Sev uses his experience to provide the listener with a variety of song topics. Songs like "All For A Purpose" and "Da Pointman" introduce new listeners to Sev's hip-hop motto, to make his art conscious and soul stirring. "I Apologize" speaks to emcees caught up in the business aspects of hip-hop, while Tunnel Rat tracks "Warning," "Global" and "End Up" express the Rats' confidence in their future success. "Seasons of a Tear" contains fascinating imagery and heartfelt expressions of what moves an emcee to tears, personally and professionally. This track features female emcees Zane and Elsie in a strong collaboration. While the other Tunnel Rat emcees represent well on Speak Life, the sharpest lyrical material comes from Sev himself. The title track is a deep and inspiring song with piercing lyrics delivered over layered piano and keyboard samples. Sev humbly reveals what is going on in his world as he tries to grow. He also has some hard things to say about the current president. "Since 9-11, he's gotten a new job / Instead of a war on corruption / He picks a fight with Islam." "And how about that red, white and blue / took prayer out of the schools / but Bush has no problem saying God bless you / He must take us for fools." The excellently produced "Now" deals with three topics: a teenage girl struggling with self-image, a young man whose proposal to his girlfriend is rejected, and a particular view of the September 11 tragedy. The chorus brings the message that yesterday is gone and we as people only have the power to affect our future. Finally, "Over The Influence" provides a witty message to those who indulge in drugs to find their creativity. Sev comments, "I don't believe that lie that it frees your mind / more like freezes your mind I don't smoke dope / I stay dope and smoke emcees to get high."

While the Tunnel Rat projects continue to get stronger and stronger, this album has some unfortunate weaknesses.
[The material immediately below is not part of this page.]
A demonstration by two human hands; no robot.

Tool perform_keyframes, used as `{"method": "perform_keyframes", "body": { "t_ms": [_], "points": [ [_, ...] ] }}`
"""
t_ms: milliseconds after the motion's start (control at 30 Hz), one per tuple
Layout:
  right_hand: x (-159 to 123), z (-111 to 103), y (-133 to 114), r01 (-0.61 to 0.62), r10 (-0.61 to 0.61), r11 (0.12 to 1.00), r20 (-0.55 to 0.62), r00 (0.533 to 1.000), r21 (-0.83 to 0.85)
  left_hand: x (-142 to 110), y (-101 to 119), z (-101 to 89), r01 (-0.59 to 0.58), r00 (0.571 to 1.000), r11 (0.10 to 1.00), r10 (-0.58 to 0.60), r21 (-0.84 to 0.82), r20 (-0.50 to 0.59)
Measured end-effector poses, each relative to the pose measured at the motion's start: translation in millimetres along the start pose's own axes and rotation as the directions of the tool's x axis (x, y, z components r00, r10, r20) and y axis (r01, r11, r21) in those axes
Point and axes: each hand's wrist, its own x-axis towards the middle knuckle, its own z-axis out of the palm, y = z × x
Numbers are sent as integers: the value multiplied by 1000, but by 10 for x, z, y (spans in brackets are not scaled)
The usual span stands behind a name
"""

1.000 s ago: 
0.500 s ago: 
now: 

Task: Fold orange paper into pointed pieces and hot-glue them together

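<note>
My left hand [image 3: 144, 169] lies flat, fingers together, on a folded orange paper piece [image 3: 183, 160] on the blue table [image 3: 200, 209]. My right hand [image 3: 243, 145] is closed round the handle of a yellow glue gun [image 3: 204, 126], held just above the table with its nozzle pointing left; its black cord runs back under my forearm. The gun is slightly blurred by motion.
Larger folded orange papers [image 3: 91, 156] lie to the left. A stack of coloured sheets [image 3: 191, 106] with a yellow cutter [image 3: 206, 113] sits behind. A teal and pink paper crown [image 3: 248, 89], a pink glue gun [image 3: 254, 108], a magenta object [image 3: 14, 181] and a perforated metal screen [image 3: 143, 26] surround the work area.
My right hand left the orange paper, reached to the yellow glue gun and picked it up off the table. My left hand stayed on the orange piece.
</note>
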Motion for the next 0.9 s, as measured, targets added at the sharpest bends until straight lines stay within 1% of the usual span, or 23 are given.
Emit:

It is a big disappointment that there wasn't more Deepspace 5 involvement on this record. There was the potential for him to include both crews but aside from a guest performance from the Listener, Speak Life is very one-sided. Also, a few of the hooks need work. Sev is not a commercial cat, so there is no expectation of hook heavy tracks that are going to land him on MTV. He does succeed on a few tracks ("Da Pointman," "Invisible Bars"), leaves some for his TR brothers to perform ("Seasons of A Tear," "Now," "End Up") and struggles on others. "Close," "I Apologize" and "Global" should have been sent back to the lab for some tightening up.

Chalk another one up for Uprok and the Tunnel Rats. The beats excel on this record, drawing the listener in for a meaningful ride. The lyrics are thoughtful and well developed, continuing to prove that the Christian underground is housing some emcees that are set to do some serious damage in this industry.